Task: Each line of the material below should be retyped precisely as it appears.

▶

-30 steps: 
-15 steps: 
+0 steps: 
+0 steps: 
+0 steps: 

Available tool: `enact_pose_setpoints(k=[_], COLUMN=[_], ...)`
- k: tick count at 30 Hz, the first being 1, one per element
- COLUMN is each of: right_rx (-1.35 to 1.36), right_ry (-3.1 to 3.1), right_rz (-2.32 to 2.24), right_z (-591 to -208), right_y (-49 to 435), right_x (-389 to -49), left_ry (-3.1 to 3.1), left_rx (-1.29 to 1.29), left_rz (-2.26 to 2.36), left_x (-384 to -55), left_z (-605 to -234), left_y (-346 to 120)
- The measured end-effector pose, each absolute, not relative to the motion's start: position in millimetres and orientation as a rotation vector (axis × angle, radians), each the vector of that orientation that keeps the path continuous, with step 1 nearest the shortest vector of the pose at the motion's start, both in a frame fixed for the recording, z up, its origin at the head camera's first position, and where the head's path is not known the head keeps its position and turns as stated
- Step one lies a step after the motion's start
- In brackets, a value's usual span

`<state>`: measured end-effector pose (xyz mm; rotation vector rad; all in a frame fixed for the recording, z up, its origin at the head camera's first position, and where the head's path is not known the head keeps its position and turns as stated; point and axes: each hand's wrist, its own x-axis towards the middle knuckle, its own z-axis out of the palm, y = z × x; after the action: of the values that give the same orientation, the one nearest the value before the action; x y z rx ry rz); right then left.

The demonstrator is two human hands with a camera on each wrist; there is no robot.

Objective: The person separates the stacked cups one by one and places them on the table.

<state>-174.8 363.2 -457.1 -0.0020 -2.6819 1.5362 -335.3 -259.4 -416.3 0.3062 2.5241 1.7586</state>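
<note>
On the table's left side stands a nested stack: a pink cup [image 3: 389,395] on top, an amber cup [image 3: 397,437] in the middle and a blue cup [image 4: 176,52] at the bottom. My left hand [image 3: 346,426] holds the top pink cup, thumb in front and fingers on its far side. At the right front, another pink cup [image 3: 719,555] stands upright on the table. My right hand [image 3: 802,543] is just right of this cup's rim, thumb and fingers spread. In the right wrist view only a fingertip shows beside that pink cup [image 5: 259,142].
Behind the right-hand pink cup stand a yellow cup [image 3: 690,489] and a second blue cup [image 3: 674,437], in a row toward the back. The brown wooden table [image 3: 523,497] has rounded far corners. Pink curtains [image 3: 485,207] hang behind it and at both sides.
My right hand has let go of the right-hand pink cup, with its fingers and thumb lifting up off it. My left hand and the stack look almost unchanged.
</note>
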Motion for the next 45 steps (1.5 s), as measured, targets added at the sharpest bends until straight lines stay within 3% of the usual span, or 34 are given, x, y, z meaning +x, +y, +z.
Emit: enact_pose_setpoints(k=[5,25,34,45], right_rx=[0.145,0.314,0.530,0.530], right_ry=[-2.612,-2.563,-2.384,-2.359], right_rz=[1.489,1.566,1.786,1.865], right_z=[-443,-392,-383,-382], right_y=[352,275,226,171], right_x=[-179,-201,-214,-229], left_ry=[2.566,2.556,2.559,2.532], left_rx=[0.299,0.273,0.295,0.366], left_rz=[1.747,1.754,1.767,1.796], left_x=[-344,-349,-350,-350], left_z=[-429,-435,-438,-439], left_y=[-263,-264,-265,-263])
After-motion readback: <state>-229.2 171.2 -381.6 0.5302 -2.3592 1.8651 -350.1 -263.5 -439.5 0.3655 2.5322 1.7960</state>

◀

Answer box:
-30 steps: 
-15 steps: 
+0 steps: 
+0 steps: 
+0 steps: 

Available tool: `enact_pose_setpoints(k=[_], COLUMN=[_], ...)`
- k: tick count at 30 Hz, the first being 1, one per element
- COLUMN is each of: right_rx (-1.35 to 1.36), right_ry (-3.1 to 3.1), right_rz (-2.32 to 2.24), right_z (-591 to -208), right_y (-49 to 435), right_x (-389 to -49), left_ry (-3.1 to 3.1), left_rx (-1.29 to 1.29), left_rz (-2.26 to 2.36), left_x (-384 to -55), left_z (-605 to -234), left_y (-346 to 120)
- The measured end-effector pose, each absolute, not relative to the motion's start: position in millimetres and orientation as a rotation vector (axis × angle, radians), each the vector of that orientation that keeps the path continuous, with step 1 nearest the shortest vector of the pose at the motion's start, both in a frame fixed for the recording, z up, its origin at the head camera's first position, and where the head's path is not known the head keeps its position and turns as stated
- Step one lies a step after the motion's start
- In brackets, a value's usual span

`<state>`: measured end-effector pose (xyz mm; rotation vector rad; all in a frame fixed for the recording, z up, its origin at the head camera's first position, and where the head's path is not known the head keeps its position and turns as stated; point and axes: each hand's wrist, its own x-axis towards the middle knuckle, its own z-axis out of the palm, y = z × x; after the action: of the values that give the same orientation, the one nearest the value before the action; x y z rx ry rz); right then left.

The demonstrator is two human hands with a camera on each wrist; there is no robot.

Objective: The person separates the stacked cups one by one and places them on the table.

<state>-174.8 363.2 -457.1 -0.0020 -2.6819 1.5362 -335.3 -259.4 -416.3 0.3062 2.5241 1.7586</state>
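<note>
On the table's left side stands a nested stack: a pink cup [image 3: 389,395] on top, an amber cup [image 3: 397,437] in the middle and a blue cup [image 4: 176,52] at the bottom. My left hand [image 3: 346,426] holds the top pink cup, thumb in front and fingers on its far side. At the right front, another pink cup [image 3: 719,555] stands upright on the table. My right hand [image 3: 802,543] is just right of this cup's rim, thumb and fingers spread. In the right wrist view only a fingertip shows beside that pink cup [image 5: 259,142].
Behind the right-hand pink cup stand a yellow cup [image 3: 690,489] and a second blue cup [image 3: 674,437], in a row toward the back. The brown wooden table [image 3: 523,497] has rounded far corners. Pink curtains [image 3: 485,207] hang behind it and at both sides.
My right hand has let go of the right-hand pink cup, with its fingers and thumb lifting up off it. My left hand and the stack look almost unchanged.
</note>
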Motion for the next 45 steps (1.5 s), as measured, targets added at the sharpest bends until straight lines stay within 3% of the usual span, or 34 are given, x, y, z meaning +x, +y, +z.
Emit: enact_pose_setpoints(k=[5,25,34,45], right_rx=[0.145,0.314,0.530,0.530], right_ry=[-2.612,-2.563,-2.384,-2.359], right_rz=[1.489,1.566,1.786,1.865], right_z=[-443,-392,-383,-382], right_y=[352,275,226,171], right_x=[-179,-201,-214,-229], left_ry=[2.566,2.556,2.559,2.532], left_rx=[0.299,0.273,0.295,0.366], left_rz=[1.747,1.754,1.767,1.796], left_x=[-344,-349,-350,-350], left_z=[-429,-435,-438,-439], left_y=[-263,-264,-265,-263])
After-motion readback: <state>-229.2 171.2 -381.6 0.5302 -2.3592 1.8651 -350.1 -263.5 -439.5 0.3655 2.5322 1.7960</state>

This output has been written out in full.